Самое страшное произошло потом, когда в каюту зашёл капитан "Кирова" Павел Павлович Щипаков и, уступая моим настойчивым требованиям, сказал тихо, глядя в сторону:
- Шестнадцать подобрал "Лосось"... семнадцатого - тебя - выловили мы. Всё. Больше живых нет. Я лежал на койке и сквозь закипевшие в глазах слёзы смотрел в подволок. На "Белуге" было сорок. Спаслось семнадцать. Значит, двадцать три...

Щипаков потоптался и вышел, а я остался в каюте один. Нет, не один... Со мною были эти двадцать три...
Я лежал и плакал. И почему-то вспомнился наш корабельный повар, наш кандей дядя Вася...
Каким он был, когда "Белуга" тонула... Все что-то делали, тянули лини, приподнимали шлюпки, матерились, а он тихонько сидел на кормовом кнехте и очень был похож на озябшего мальчика в своей серенькой кепочке и сереньком пальто с поднятым воротником, повязанным пёстрым шёлковым кашне.

Его звали в шлюпку, совали в руки спасательный круг, а он сидел какой-то безучастный, отрешённый, как каменный. Наверное, не надо было мне тогда в каюте траулера "Киров" плакать. Даже в такой ситуации слёзы не делают чести мужчине, тем более моряку, капитану. Но я  ничего не мог с собой поделать. Жизнь подчас меня очень крепко била, но я только крепче сжимал зубы.

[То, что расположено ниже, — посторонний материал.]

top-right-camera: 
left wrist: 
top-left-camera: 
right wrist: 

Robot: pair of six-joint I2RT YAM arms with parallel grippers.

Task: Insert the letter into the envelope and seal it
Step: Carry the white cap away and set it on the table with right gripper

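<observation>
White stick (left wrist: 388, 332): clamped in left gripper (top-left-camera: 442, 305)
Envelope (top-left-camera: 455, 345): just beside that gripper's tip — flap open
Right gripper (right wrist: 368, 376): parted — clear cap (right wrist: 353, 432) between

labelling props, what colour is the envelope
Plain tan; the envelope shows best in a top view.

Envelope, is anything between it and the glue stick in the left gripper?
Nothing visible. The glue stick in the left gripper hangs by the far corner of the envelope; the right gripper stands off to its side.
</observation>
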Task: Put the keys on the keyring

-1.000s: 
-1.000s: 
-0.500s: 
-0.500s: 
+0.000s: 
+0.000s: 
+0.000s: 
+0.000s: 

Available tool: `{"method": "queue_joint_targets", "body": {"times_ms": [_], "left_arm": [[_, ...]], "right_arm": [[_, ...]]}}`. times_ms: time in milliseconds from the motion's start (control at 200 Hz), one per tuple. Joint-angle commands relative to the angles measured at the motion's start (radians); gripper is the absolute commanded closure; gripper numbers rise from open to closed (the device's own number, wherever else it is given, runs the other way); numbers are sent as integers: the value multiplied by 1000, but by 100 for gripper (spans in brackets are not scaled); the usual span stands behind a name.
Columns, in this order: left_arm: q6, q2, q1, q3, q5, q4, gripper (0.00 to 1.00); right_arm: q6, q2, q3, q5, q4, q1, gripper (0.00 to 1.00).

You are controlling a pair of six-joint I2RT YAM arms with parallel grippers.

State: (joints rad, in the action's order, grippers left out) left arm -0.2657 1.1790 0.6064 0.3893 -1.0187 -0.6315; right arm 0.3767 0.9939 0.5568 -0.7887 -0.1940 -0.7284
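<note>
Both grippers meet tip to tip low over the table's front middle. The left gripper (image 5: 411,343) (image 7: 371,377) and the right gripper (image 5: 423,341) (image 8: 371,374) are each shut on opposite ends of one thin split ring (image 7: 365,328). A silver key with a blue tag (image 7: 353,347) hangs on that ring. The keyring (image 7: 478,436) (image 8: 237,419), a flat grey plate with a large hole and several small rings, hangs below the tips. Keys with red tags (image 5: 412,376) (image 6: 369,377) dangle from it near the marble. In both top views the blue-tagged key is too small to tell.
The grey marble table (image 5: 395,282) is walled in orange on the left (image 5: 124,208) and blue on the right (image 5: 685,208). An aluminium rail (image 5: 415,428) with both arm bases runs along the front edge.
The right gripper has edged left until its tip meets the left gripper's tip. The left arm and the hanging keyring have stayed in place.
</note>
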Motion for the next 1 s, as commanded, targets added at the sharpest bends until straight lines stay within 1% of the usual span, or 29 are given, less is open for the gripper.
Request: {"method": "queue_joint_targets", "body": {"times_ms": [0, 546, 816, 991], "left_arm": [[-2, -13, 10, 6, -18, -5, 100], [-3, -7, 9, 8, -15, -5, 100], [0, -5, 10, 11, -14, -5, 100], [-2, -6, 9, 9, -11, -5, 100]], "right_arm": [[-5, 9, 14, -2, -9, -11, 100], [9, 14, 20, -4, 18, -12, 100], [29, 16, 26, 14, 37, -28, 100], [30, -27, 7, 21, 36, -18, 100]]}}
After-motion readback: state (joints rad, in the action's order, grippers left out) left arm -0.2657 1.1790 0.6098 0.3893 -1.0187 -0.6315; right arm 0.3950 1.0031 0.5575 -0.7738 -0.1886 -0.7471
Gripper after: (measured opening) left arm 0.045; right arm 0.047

А тут, в каюте механика "Кирова" плакал я как младенец. Сейчас мне уже не стыдно в этом признаться - дело прошлое. И когда задумываюсь, почему так плакал, прихожу к выводу: наверное, потому, что эти двадцать три моряка погибли очень уж нелепо, очень уж бессмысленно... И вот, когда мне было так тяжко, что не описать никакими словами и жизнь мне была немила, и никакого просвета я не видел впереди, по судовому радио зазвучала музыка.

Это был Ференц Лист, ноктюрн № 3, "Грёзы любви". Хотите верьте - хотите нет, а эта мелодия подействовала на меня как живая вода. Будто окропила она в душе моей какие-то пожухлые лепестки, и они начали оживать, расправляться. Музыка как бы говорила: "Ну и что же, что сейчас ночь? .. Ночь обязательно рассеется и наступит утро с ослепительно-голубым небом, с росистой травой... Верь, надейся, борись - и всё тёмное отступит!"

Не знаю, может быть, Ференц Лист хотел выразить в своей музыке нечто другое, но я услышал именно это.